Luther, dont le propre était l'excès en toute chose, avait débuté par être un ardent ami du pape, et un moine singulièrement austère. Lorsqu'il prit les armes, pour la première fois, ce fut contre Tzellius, qui avait abusé de la doctrine de la justification. «Je défendais alors le pape et ses canons contre ce misérable ignorant, dit-il; mais Dieu, ayant permis que le pape prît parti contre ses propres canons, pour mon adversaire, je fus éclairé, et l'Évangile triompha.» Ses amis lui parlaient un jour de ses écrits avec sollicitude. «Plût au ciel que tous mes livres fussent détruits, leur répondit-il, et que la seule Bible restât! Tout est là. L'Église n'a que trop de livres. La plupart de ceux d'Augustin ne sont rien. Il n'y a presque rien dans Jérôme, hors quelques pages d'histoire. J'espère, et c'est ce qui me console d'avoir écrit, que mes livres seront bientôt oubliés, et que la Bible, seule, restera.» Il parlait en toute occasion contre l'orgueil, et faisait, à ce sujet, de sages réflexions, qu'il aurait dû s'appliquer. Écoutons-le: «De toutes les superbes, celle des théologiens est la pire; il ne faut qu'un procès perdu pour humilier le juriste, qu'une maladie pour rendre la beauté modeste; mais comment refréner un homme qui croit parler de Dieu au nom de Dieu?» Il avait Cicéron en grand honneur, et le mettait fort au dessus d'Aristote, lequel n'était, à ses yeux, qu'un habile dialecticien. «J'espère que Dieu sera propice à Cicéron, disait-il; ce n'est pas à nous de rien décider en ce genre; mais l'autre terre, qui nous est promise, est assez vaste pour que chacun y reçoive sa place selon ses mérites.» Sublimes paroles qui dépassent de mille coudées toutes les controverses du monde! N'oublions pas non plus ce qui suit, relatif aux effets temporels du lien conjugal: «In conjugio non debent locum habere tuum et meum, sed talis communicatio bonorum omnium constituatur, ut vere agnosci non possit, quid cujusque sit proprium.»

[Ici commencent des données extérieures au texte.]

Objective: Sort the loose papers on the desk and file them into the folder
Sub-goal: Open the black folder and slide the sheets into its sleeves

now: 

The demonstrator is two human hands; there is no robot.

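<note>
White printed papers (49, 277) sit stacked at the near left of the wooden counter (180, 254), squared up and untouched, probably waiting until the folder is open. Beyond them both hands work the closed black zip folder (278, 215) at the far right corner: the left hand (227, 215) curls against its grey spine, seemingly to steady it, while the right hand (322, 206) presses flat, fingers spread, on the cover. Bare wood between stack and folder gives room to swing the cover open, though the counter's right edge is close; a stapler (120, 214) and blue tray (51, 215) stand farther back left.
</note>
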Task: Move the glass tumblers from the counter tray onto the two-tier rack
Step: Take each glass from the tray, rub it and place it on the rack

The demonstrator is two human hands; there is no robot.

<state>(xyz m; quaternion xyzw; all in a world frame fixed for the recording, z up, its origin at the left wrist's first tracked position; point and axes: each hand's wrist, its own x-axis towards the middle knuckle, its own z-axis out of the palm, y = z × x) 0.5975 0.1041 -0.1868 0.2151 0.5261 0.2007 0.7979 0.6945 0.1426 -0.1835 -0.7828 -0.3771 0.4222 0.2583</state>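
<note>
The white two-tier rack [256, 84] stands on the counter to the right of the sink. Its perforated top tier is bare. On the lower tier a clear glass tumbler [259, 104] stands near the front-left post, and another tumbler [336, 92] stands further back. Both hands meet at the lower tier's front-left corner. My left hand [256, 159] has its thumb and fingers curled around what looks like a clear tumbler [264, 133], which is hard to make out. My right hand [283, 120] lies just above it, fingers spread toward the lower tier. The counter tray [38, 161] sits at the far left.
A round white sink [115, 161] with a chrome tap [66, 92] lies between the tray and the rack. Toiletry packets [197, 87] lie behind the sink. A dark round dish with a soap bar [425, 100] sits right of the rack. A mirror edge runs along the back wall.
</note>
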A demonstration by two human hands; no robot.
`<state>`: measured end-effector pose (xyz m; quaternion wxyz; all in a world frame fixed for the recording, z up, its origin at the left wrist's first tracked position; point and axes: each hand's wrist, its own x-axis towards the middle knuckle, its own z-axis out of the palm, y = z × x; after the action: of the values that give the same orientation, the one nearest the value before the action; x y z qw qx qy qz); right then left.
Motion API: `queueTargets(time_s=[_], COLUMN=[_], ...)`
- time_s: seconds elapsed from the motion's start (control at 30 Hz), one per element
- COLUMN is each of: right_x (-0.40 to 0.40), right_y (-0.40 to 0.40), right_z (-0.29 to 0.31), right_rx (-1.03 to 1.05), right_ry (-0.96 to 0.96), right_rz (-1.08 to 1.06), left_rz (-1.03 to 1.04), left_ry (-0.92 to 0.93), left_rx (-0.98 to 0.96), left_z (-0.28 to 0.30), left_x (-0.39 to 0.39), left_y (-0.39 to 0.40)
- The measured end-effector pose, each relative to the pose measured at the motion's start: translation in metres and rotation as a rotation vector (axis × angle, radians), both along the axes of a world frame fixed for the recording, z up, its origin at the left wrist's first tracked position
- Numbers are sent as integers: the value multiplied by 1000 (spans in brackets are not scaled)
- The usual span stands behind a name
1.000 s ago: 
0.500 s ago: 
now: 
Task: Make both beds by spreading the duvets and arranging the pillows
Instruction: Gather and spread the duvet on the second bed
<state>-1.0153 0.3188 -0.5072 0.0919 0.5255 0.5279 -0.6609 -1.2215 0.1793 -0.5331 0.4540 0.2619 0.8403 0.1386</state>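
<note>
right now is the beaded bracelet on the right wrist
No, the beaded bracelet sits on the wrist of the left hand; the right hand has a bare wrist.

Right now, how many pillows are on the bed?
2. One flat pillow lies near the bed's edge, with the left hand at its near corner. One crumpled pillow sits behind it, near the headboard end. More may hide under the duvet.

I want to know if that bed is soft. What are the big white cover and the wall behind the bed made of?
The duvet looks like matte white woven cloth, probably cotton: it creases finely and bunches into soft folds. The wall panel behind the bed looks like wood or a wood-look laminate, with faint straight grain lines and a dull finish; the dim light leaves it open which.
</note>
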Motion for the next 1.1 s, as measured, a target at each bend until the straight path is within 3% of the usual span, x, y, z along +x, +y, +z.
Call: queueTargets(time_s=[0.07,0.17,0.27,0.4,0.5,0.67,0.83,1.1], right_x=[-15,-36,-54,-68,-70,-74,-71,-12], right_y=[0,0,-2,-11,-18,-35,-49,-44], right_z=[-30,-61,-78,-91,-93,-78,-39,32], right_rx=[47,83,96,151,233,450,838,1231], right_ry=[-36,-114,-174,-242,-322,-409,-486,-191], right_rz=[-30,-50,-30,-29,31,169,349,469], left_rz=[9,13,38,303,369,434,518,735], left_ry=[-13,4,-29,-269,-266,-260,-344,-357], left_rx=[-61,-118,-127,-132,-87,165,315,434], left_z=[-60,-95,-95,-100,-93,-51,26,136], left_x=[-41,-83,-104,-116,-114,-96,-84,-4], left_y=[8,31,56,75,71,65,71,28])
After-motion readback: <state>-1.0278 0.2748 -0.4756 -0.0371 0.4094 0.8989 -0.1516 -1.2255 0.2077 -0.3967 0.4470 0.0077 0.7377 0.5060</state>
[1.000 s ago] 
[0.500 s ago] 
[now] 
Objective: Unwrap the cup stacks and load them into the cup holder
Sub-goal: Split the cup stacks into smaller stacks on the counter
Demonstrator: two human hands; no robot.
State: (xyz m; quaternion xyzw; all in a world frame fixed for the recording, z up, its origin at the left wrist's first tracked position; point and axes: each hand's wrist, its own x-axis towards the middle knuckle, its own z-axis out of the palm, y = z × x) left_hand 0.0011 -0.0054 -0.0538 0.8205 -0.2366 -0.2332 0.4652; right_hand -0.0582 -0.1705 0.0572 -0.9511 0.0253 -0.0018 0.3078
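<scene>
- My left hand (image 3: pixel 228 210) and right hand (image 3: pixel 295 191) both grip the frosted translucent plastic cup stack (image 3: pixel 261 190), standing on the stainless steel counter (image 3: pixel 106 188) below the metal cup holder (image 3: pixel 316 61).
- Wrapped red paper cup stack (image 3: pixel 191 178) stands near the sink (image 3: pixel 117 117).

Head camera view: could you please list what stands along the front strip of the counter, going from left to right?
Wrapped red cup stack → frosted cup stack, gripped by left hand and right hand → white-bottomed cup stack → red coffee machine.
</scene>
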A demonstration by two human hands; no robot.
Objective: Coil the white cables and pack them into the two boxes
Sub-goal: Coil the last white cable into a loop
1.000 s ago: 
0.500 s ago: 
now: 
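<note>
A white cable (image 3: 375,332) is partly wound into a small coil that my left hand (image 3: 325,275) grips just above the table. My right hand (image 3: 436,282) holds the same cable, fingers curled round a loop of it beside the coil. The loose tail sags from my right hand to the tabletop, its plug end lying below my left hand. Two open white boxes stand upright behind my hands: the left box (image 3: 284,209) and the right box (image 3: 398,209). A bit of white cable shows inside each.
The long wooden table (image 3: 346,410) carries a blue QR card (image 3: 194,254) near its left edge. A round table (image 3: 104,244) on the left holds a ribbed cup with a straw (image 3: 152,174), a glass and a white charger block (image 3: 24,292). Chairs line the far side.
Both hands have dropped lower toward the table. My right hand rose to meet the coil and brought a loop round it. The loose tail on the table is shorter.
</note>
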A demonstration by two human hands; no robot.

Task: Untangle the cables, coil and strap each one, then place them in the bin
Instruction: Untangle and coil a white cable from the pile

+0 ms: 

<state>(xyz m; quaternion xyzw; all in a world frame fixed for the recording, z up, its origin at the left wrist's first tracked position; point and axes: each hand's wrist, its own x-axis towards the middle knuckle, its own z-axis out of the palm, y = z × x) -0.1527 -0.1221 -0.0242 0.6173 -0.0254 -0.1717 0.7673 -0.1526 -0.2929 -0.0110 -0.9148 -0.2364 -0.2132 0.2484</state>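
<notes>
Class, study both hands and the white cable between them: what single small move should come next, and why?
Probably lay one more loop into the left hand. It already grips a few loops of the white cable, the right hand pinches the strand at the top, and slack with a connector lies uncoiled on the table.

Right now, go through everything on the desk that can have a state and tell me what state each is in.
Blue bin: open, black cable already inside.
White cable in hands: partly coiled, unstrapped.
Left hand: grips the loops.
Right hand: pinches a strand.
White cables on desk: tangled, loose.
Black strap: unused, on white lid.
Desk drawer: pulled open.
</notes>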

Luther fulmine contre le célibat des prêtres, et affirme que ce pernicieux usage remonte seulement au temps de Cyprien, 250 ans après Jésus-Christ.

Nous ne dirons rien de ses Cas matrimoniaux, qui, pour la plupart, fournissent trop au scandale, et nous finirons par une pensée que nous suggère l'excessive tolérance que Luther montre pour la digamie et la polygamie. Quand un homme a brisé ses liens monastiques, il devient incapable de régler les mœurs. L'esclave qui s'est affranchi est un mauvais maître. Martin Luther ne vivra dans la mémoire des hommes que comme destructeur et non comme fondateur. Il a porté à l'absolue puissance des papes des coups dont elle ne se relevera point; mais quant au luthéranisme, qui n'était déjà guère du temps de Bossuet, il n'est plus rien aujourd'hui.

[1] Ne faut-il pas plutôt lire Angilbert, ce gendre de Charlemagne, devenu moine de Centule en Ponthieu, le même dont Duchesne nous a donné des poésies?